● THE PROBLEM: Keep the pictures out, please, and set down every record exactly.
== Segment start ==
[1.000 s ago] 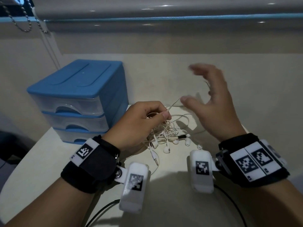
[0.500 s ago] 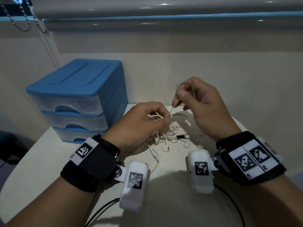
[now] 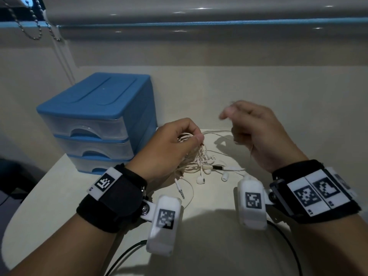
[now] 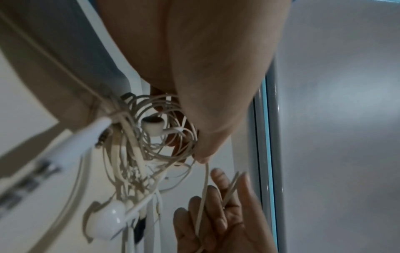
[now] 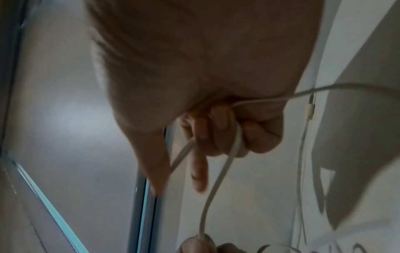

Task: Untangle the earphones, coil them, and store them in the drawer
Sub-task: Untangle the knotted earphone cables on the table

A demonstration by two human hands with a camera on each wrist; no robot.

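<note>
**Both hands hold the tangled earphone cord above the table**

Pinching a bunch of cord loops between thumb and curled fingers, the left hand (image 3: pixel 169 148) holds the earphones (image 3: pixel 199 162) just above the white table (image 3: pixel 49 196). Most of the tangle hangs below that hand, with the earbuds, a jack plug and a few slack loops lying on the tabletop between the two wrists. One strand runs from the left thumb across to the right hand (image 3: pixel 258 136), which is raised a little higher and to the right. In the right wrist view its curled fingers (image 5: pixel 218 126) close round that strand, while the forefinger and thumb stick out more loosely; in the head view their tips are blurred. Left of the hands and near them, a blue three-drawer unit (image 3: pixel 95 120) stands on the table with all its drawers closed.
</note>
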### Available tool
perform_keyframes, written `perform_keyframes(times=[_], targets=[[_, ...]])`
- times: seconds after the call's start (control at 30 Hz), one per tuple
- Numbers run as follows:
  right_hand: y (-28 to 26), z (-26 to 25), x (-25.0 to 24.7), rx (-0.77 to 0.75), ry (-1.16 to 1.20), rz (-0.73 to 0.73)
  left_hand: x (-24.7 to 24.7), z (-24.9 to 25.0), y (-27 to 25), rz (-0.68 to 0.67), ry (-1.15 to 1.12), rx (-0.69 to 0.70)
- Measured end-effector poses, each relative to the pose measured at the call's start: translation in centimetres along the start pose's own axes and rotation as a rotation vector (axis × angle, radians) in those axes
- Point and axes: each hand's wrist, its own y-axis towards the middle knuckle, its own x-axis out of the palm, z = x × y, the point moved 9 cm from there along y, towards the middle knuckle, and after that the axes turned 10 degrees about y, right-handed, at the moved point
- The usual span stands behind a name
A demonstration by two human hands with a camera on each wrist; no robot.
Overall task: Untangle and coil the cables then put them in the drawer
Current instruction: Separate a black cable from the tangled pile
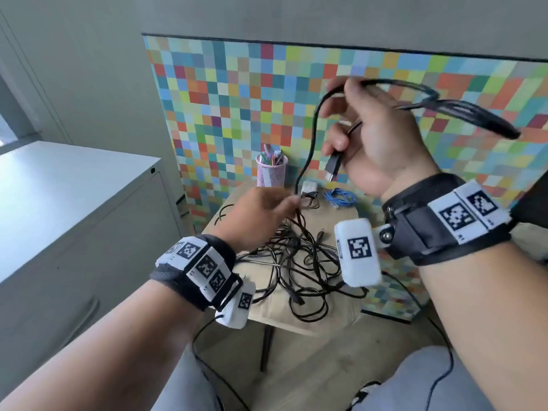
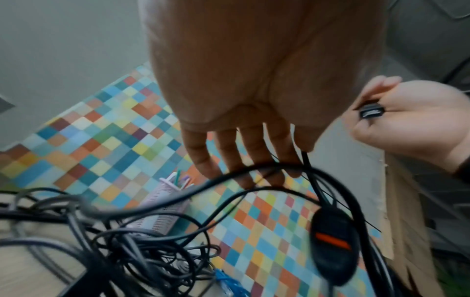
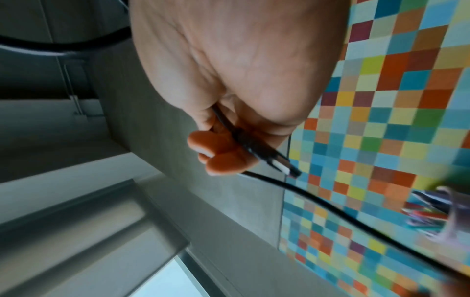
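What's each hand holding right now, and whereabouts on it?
Right hand grips the black cable near its plug end, loops hanging off it. Left hand pinches the same cable's run, just above the tangle.

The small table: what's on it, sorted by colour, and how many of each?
Black: 1 tangled pile of cables, its strands too knotted to count
Blue: 1 coiled cable
Pink: 1 mesh pen cup
White: 1 small adapter
Total: 4 on the small table, plus 1 black cable held up in the right hand.
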Motion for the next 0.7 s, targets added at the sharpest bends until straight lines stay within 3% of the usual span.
perform_keyframes(times=[0.17, 0.3, 0.4, 0.5, 0.57, 0.67, 0.7], targets=[[0.6, -3.4, -3.4, -0.117, 0.101, 0.145, -3.3, -2.5, 0.0, 0.184, -0.149, -0.120], [0.6, -1.7, -2.3, -0.036, 0.071, 0.069, -1.3, 0.4, 0.2, 0.023, -0.270, 0.001], [0.4, 0.4, 0.8, 0.055, -0.030, -0.063, 1.1, 2.3, 0.6, -0.016, -0.117, 0.085], [0.6, -0.6, 1.8, 0.015, -0.034, -0.093, 2.7, 2.0, 0.9, -0.049, -0.013, 0.089], [0.6, -2.4, 0.8, -0.040, 0.023, -0.054, 1.5, 1.1, 0.7, 0.036, -0.115, 0.006], [0.2, -4.3, -1.6, -0.074, 0.124, 0.016, -2.5, -1.2, 0.5, 0.315, -0.315, -0.122], [0.0, -4.5, -2.0, -0.077, 0.147, 0.025, -3.2, -1.4, 0.6, 0.341, -0.345, -0.122]])
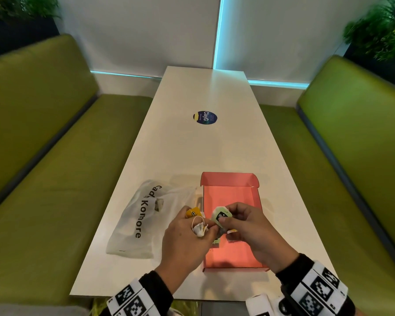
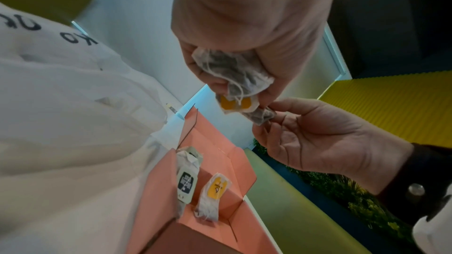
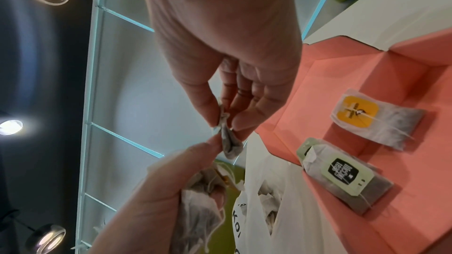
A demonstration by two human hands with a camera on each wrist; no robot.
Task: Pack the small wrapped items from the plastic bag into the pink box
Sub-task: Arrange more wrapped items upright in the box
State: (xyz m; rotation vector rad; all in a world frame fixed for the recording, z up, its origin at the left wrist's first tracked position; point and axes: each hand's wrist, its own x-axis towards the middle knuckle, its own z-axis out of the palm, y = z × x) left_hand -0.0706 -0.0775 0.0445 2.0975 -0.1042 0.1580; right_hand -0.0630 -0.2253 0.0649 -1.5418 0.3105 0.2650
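White tabletop [image 1: 192, 156] between green benches [image 1: 55, 156] — pink box [image 1: 228, 256] holds two tea bags [image 3: 342, 179]; beside it, both hands' grips [image 1: 187, 238] [image 1: 253, 226] pinch more.

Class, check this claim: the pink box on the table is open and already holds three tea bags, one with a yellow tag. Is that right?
Not quite: the pink box holds two tea bags, not three, the yellow-tagged tea bag and the green-tagged tea bag. The right wrist view shows both lying on its floor. The box is open on the table.
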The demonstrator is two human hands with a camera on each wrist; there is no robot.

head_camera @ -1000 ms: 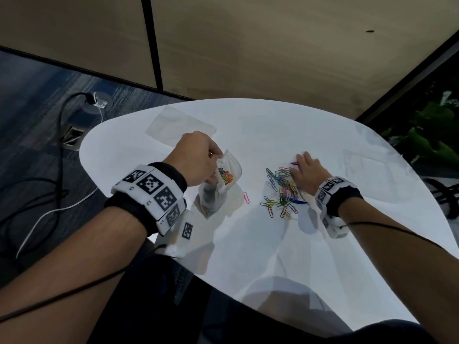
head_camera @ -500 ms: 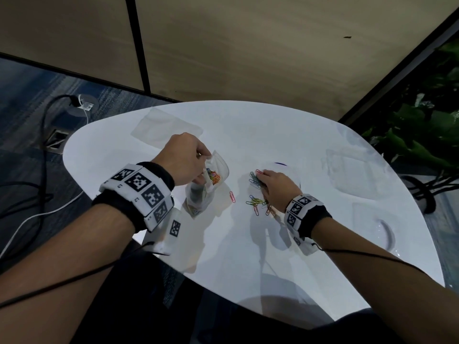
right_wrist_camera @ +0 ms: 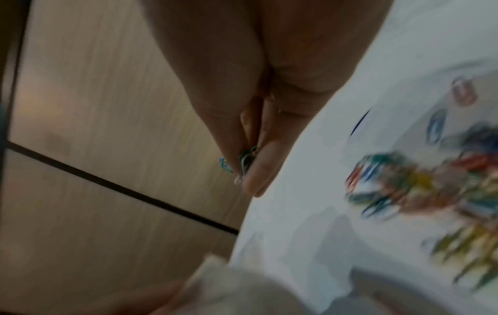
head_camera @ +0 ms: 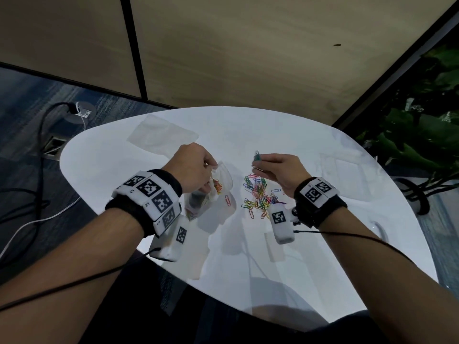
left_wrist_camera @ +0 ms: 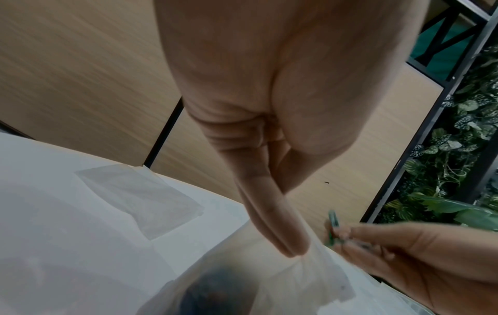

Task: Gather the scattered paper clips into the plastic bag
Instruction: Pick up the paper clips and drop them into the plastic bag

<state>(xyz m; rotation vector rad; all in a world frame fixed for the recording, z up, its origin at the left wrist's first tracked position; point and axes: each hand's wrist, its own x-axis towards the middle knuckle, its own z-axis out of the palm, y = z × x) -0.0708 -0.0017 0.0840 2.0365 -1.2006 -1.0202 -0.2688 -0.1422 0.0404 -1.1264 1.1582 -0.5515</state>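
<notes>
While L hand (head_camera: 192, 167) pinches bag (head_camera: 224, 178), R hand (head_camera: 282, 171) holds clips (head_camera: 257, 156) beside it.

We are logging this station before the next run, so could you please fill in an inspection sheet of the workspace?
Surface: white table, glossy.
Job's things: plastic bag holding some clips; paper clips heaped beside it; one pink clip apart.
Clutter: flat clear bags at the far left.
Hands: left hand pinches the bag; right hand pinches a few clips.
Cables: black and white cables on the floor.
Surroundings: wood panels, plants.
</notes>
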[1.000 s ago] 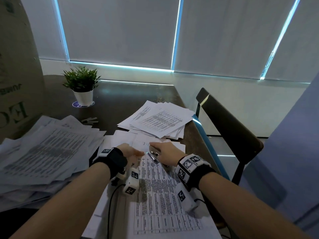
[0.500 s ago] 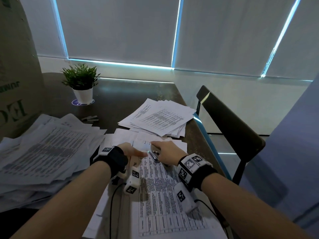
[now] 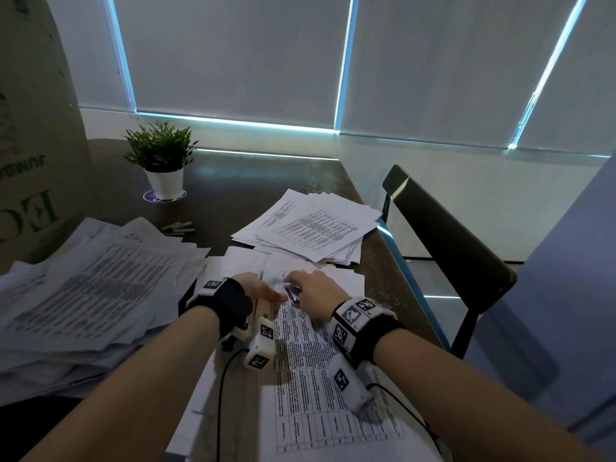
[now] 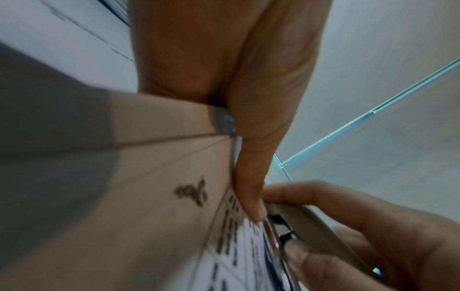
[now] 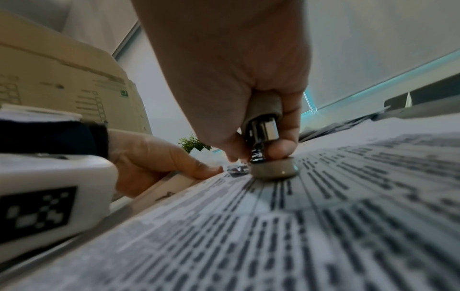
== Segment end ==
● TASK SOLUTION:
[1.000 s ago] 
[0.500 s ago] 
[now] 
[now] 
[now] 

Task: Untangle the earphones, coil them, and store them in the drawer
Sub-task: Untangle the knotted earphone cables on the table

A demonstration by two human hands with a camera on each wrist; no robot.

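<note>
**Both hands hold the tangled earphone cord above the table**

Pinching a bunch of cord loops between thumb and curled fingers, the left hand (image 3: pixel 169 148) holds the earphones (image 3: pixel 199 162) just above the white table (image 3: pixel 49 196). Most of the tangle hangs below that hand, with the earbuds, a jack plug and a few slack loops lying on the tabletop between the two wrists. One strand runs from the left thumb across to the right hand (image 3: pixel 258 136), which is raised a little higher and to the right. In the right wrist view its curled fingers (image 5: pixel 218 126) close round that strand, while the forefinger and thumb stick out more loosely; in the head view their tips are blurred. Left of the hands and near them, a blue three-drawer unit (image 3: pixel 95 120) stands on the table with all its drawers closed.
</note>
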### Available tool
perform_keyframes, written `perform_keyframes(times=[_], targets=[[_, ...]])`
- times: seconds after the call's start (control at 30 Hz), one per tuple
- Numbers run as follows:
  right_hand: y (-28 to 26), z (-26 to 25), x (-25.0 to 24.7), rx (-0.77 to 0.75), ry (-1.16 to 1.20), rz (-0.73 to 0.73)
  left_hand: x (-24.7 to 24.7), z (-24.9 to 25.0), y (-27 to 25), rz (-0.68 to 0.67), ry (-1.15 to 1.12), rx (-0.69 to 0.70)
- Measured end-effector poses, each relative to the pose measured at the call's start: translation in centimetres along the start pose's own axes and rotation as a rotation vector (axis × angle, radians) in those axes
- Point and axes: each hand's wrist, its own y-axis towards the middle knuckle, its own x-axis out of the palm, z = x × y, the point moved 9 cm from there along y, towards the middle knuckle, and after that the axes turned 10 degrees about y, right-handed, at the moved point
- The usual span stands behind a name
A demonstration by two human hands with a camera on each wrist; no robot.
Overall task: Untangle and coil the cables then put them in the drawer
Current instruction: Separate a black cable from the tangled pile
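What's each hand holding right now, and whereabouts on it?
Right hand grips the black cable near its plug end, loops hanging off it. Left hand pinches the same cable's run, just above the tangle.

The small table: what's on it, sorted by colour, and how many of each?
Black: 1 tangled pile of cables, its strands too knotted to count
Blue: 1 coiled cable
Pink: 1 mesh pen cup
White: 1 small adapter
Total: 4 on the small table, plus 1 black cable held up in the right hand.
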Motion for the next 0.7 s, targets added at the sharpest bends until straight lines stay within 3% of the usual span.
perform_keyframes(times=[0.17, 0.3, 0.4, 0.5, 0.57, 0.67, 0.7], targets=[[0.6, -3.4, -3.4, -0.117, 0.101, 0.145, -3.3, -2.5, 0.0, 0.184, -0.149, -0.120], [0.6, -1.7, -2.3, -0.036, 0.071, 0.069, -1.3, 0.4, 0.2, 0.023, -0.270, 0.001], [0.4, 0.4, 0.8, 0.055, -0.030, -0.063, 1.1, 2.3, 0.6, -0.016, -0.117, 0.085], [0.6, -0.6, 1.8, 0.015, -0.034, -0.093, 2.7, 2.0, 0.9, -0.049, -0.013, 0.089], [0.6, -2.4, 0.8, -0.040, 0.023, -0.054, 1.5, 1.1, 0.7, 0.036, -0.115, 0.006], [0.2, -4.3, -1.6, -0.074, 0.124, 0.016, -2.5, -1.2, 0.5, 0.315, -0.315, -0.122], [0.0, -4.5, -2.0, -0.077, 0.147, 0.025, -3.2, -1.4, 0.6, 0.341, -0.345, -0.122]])
A demonstration by two human hands with a camera on each wrist; no robot.
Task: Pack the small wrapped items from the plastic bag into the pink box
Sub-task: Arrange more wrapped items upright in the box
State: (xyz m; rotation vector rad; all in a world frame fixed for the recording, z up, its origin at the left wrist's first tracked position; point and axes: each hand's wrist, its own x-axis towards the middle knuckle, its own z-axis out of the palm, y = z × x) left_hand -0.0706 -0.0775 0.0445 2.0975 -0.1042 0.1580; right_hand -0.0630 -0.2253 0.0649 -1.5418 0.3105 0.2650
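White tabletop [image 1: 192, 156] between green benches [image 1: 55, 156] — pink box [image 1: 228, 256] holds two tea bags [image 3: 342, 179]; beside it, both hands' grips [image 1: 187, 238] [image 1: 253, 226] pinch more.

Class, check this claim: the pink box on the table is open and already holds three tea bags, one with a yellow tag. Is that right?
Not quite: the pink box holds two tea bags, not three, the yellow-tagged tea bag and the green-tagged tea bag. The right wrist view shows both lying on its floor. The box is open on the table.
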The demonstrator is two human hands with a camera on each wrist; there is no robot.

head_camera @ -1000 ms: 
head_camera @ -500 ms: 
right_wrist_camera @ +0 ms: 
head_camera @ +0 ms: 
left_wrist_camera @ +0 ms: 

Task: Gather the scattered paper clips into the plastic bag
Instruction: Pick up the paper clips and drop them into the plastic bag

<state>(xyz m; rotation vector rad; all in a world frame fixed for the recording, z up, its origin at the left wrist's first tracked position; point and axes: each hand's wrist, its own x-axis towards the middle knuckle, its own z-axis out of the palm, y = z × x) -0.0708 -0.0017 0.0840 2.0365 -1.2006 -1.0202 -0.2688 -0.1422 0.0404 -1.1264 1.1582 -0.5515</state>
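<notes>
While L hand (head_camera: 192, 167) pinches bag (head_camera: 224, 178), R hand (head_camera: 282, 171) holds clips (head_camera: 257, 156) beside it.

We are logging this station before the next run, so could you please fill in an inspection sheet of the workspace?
Surface: white table, glossy.
Job's things: plastic bag holding some clips; paper clips heaped beside it; one pink clip apart.
Clutter: flat clear bags at the far left.
Hands: left hand pinches the bag; right hand pinches a few clips.
Cables: black and white cables on the floor.
Surroundings: wood panels, plants.
</notes>
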[1.000 s ago] 
[0.500 s ago] 
[now] 
[now] 
[now] 

Nothing else belongs in the answer.